-- What to do --
Copy the material below verbatim from the line with "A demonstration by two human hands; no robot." to the line with "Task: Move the", both lines included, omitting pictures and every line outside that range.

:::

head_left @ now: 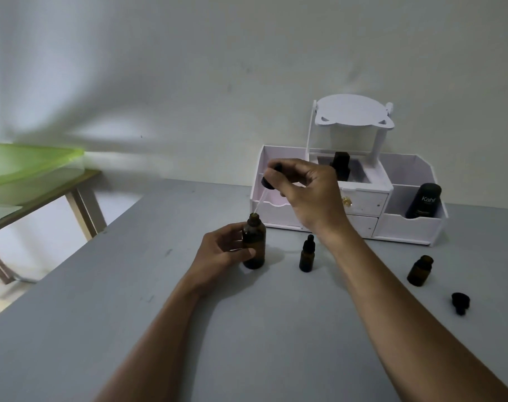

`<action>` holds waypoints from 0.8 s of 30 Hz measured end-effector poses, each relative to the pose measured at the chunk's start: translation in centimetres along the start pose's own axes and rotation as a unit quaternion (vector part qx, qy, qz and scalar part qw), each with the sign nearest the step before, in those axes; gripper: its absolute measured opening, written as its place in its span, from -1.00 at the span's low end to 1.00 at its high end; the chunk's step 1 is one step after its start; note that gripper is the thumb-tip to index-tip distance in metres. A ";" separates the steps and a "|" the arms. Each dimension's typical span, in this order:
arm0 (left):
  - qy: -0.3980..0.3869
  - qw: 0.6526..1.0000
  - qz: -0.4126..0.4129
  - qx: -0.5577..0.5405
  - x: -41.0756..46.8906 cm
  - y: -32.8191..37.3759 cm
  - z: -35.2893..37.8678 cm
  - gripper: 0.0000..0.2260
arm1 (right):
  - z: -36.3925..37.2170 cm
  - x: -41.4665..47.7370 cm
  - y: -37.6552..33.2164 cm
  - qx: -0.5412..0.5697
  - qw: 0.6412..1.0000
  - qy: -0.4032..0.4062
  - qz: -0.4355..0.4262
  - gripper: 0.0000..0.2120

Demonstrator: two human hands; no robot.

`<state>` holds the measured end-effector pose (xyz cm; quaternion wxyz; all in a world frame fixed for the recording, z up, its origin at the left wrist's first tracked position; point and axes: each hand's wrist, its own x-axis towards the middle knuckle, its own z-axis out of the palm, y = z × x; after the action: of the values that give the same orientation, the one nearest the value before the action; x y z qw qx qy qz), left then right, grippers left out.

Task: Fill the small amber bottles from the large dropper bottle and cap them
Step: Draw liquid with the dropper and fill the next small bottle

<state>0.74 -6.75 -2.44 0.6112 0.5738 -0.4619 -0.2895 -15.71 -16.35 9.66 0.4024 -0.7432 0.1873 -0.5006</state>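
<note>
**Loading up for the next fill**

From the head camera, my left hand (223, 250) has its fingers and thumb curled round the large dropper bottle (254, 248), holding it upright on the tabletop (159, 329), back toward the far edge and a little left of the middle. My right hand (305, 192) hangs above it, thumb and fingertips pinching the black top of the dropper (268, 181). Its glass pipette (258, 203) slants down with the tip right at the bottle's mouth. I cannot tell whether the tube holds liquid.

Just to the right stands a small capped bottle (307, 253), which I take as done. Well apart, toward the right edge, the small open bottle (420, 270) stands uncapped, its loose cap (460, 303) lying nearer me. Along the far edge sits a white organiser (348, 204) with two dark containers in its compartments.

I judge this as the draw: the dropper works at the big bottle so the open small one can be filled. The next move calls for a steady pinch that doesn't squeeze early, and for carrying the pipette tip-down over the capped bottle without knocking it. Then I must centre the tip over that narrow neck before pressing. My left hand would serve better steadying the small bottle, since it looks light and easy to tip. After that comes the cap.
</note>
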 end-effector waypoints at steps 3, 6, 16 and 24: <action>-0.004 1.000 0.000 0.006 0.0 0.0 0.1 -0.49 | 1.1 -0.3 0.5 -0.013 1.000 -0.015 0.010 -0.79; -0.004 1.000 0.003 0.013 0.0 0.0 0.1 -0.50 | 1.9 -0.9 1.7 -0.043 0.998 -0.043 0.032 -0.81; -0.008 0.999 0.007 0.034 0.0 0.0 0.1 -0.50 | 3.0 -1.7 3.7 -0.103 0.990 -0.067 0.062 -0.86; -0.009 0.999 0.001 0.031 0.1 -0.1 0.0 -0.53 | 3.7 -1.8 3.5 -0.110 0.993 -0.028 0.042 -0.93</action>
<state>0.79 -6.82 -2.51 0.5893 0.5895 -0.4769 -0.2790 -12.73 -15.69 5.21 0.3433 -0.7883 0.2609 -0.4389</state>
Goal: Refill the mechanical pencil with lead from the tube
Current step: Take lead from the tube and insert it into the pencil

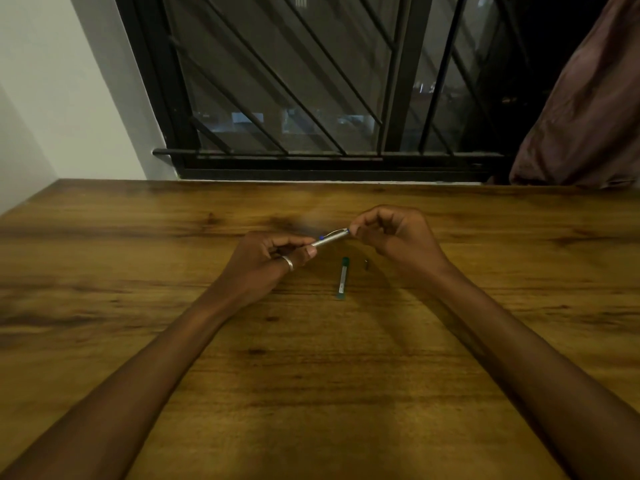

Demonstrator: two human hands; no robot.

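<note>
A silver mechanical pencil (330, 238) with blue accents is held above the wooden table, tilted up to the right. My left hand (268, 259), with a ring on one finger, grips its lower end. My right hand (394, 233) pinches at the pencil's upper end with fingertips together; whether it holds a lead there is too small to tell. The green lead tube (343, 278) lies on the table just below the pencil, between my wrists. A tiny dark piece (366, 264), perhaps a cap, lies to the right of the tube.
The wooden table (311, 375) stretches wide around my forearms. Its far edge meets a barred window (311, 98). A brownish curtain (588, 116) hangs at the back right, and a white wall (52, 98) stands on the left.
</note>
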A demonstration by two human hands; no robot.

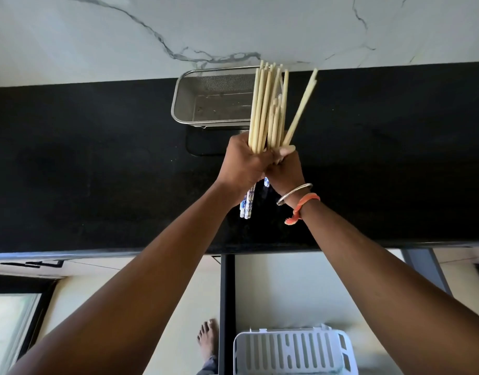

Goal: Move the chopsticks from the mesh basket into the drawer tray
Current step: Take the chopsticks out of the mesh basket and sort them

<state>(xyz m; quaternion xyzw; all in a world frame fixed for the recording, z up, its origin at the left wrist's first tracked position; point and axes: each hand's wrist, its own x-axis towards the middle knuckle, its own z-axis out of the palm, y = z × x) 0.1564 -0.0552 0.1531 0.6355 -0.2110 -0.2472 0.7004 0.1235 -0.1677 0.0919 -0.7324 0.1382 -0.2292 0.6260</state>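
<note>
Black surface spanned the whole width, backed by a veined white wall. Below its front edge stood an open drawer with a white slotted tray at the near end, apparently empty as far as visible.

Mesh basket sat on the surface against the wall, metal-rimmed and, in the visible part, empty; its right end was hidden behind the bundle.

Left hand and right hand were pressed together above the surface, just in front of the basket. Grip of both: closed tight around the chopsticks, fingers overlapping at the middle of the bundle. Probable reason for the two-handed hold: too many sticks for one hand, with loose ones liable to slip out. Held upright and clear of the basket, likely to gather and align before lowering toward the tray.

Appearance of the bundle: many pale, slim, bamboo-coloured sticks, tips fanned out above the hands, one splayed well to the right. Blue-and-white patterned ends protruded below the hands.

Smaller items on the right wrist: metal bangle, orange thread.

Judged status: basket cleared, transfer to tray not yet done.
</note>
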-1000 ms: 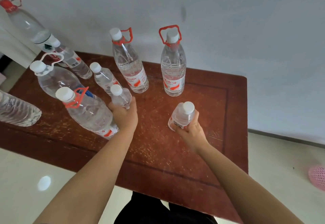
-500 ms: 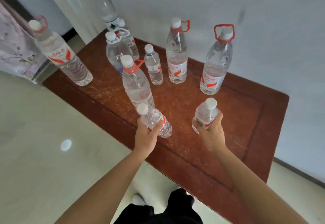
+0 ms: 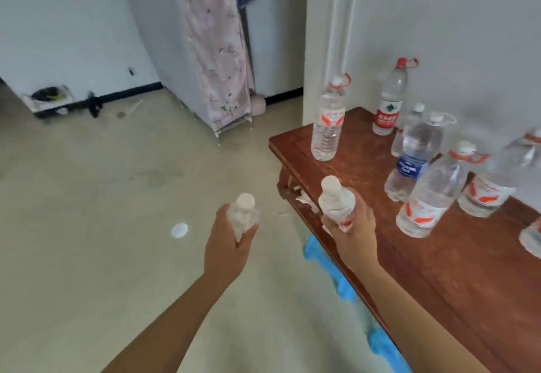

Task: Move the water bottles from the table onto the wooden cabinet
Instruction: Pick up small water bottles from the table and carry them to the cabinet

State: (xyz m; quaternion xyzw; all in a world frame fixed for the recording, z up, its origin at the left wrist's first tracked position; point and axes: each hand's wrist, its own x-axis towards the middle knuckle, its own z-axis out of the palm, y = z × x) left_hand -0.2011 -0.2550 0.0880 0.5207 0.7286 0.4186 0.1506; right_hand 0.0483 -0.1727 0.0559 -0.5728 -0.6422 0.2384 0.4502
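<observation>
Pale floor filled the left half of the view, with a white wall behind it and a pink flowered cloth hanging over a metal rack near the corner. A small bright spot of light lay on the floor just left of the hands.

Left hand was out over the floor, clear of the wood, its fingers wrapped round a small water bottle with a white cap, held upright. Right hand was at the near left edge of the brown wooden surface, fingers closed round a second small bottle that tilted slightly left, a red mark showing on its label.

Something bright blue showed below the surface's edge; what it was could not be told.

Farther right, the other bottles stood on the surface: a tall one with a red handle near the left corner, a red-labelled one by the wall, a blue-labelled one, and several blurred red-marked ones toward the right edge.
</observation>
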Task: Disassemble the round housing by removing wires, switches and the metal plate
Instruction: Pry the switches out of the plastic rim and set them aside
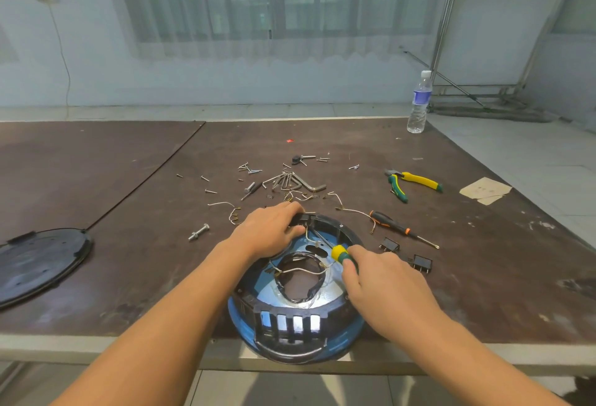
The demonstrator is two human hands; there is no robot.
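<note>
Black-and-blue plastic, the round housing (pixel 280 339) sits at the near edge of the bench (pixel 129 180), its one shiny metal plate (pixel 329 296) crossed by white wires (pixel 303 271). The left grip (pixel 267 231) curls over its far rim, and the right grip (pixel 383 280) is clamped on a yellow-green screwdriver (pixel 342 254) angled inside. Just right lie two black switches (pixel 389 245), one orange-handled screwdriver (pixel 387 223) and one pair of pliers (pixel 412 180); one black lid (pixel 38 264) lies far left.
</note>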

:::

-- Answer to this problem --
A demonstration by two human hands; no robot.


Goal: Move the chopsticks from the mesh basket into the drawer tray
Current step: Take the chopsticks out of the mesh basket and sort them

<state>(xyz m; quaternion xyzw; all in a world frame fixed for the recording, z up, its origin at the left wrist's first tracked position; point and axes: each hand's wrist, its own x-axis towards the middle knuckle, its own z-axis out of the palm, y = z × x) 0.1564 -0.0552 0.1531 0.6355 -0.2110 -0.2472 0.7004 0.1235 -0.1677 0.0919 -0.7324 0.1382 -0.2292 0.6260</state>
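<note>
Black surface spanned the whole width, backed by a veined white wall. Below its front edge stood an open drawer with a white slotted tray at the near end, apparently empty as far as visible.

Mesh basket sat on the surface against the wall, metal-rimmed and, in the visible part, empty; its right end was hidden behind the bundle.

Left hand and right hand were pressed together above the surface, just in front of the basket. Grip of both: closed tight around the chopsticks, fingers overlapping at the middle of the bundle. Probable reason for the two-handed hold: too many sticks for one hand, with loose ones liable to slip out. Held upright and clear of the basket, likely to gather and align before lowering toward the tray.

Appearance of the bundle: many pale, slim, bamboo-coloured sticks, tips fanned out above the hands, one splayed well to the right. Blue-and-white patterned ends protruded below the hands.

Smaller items on the right wrist: metal bangle, orange thread.

Judged status: basket cleared, transfer to tray not yet done.
</note>
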-1000 ms: 
-500 ms: 
+0 ms: 

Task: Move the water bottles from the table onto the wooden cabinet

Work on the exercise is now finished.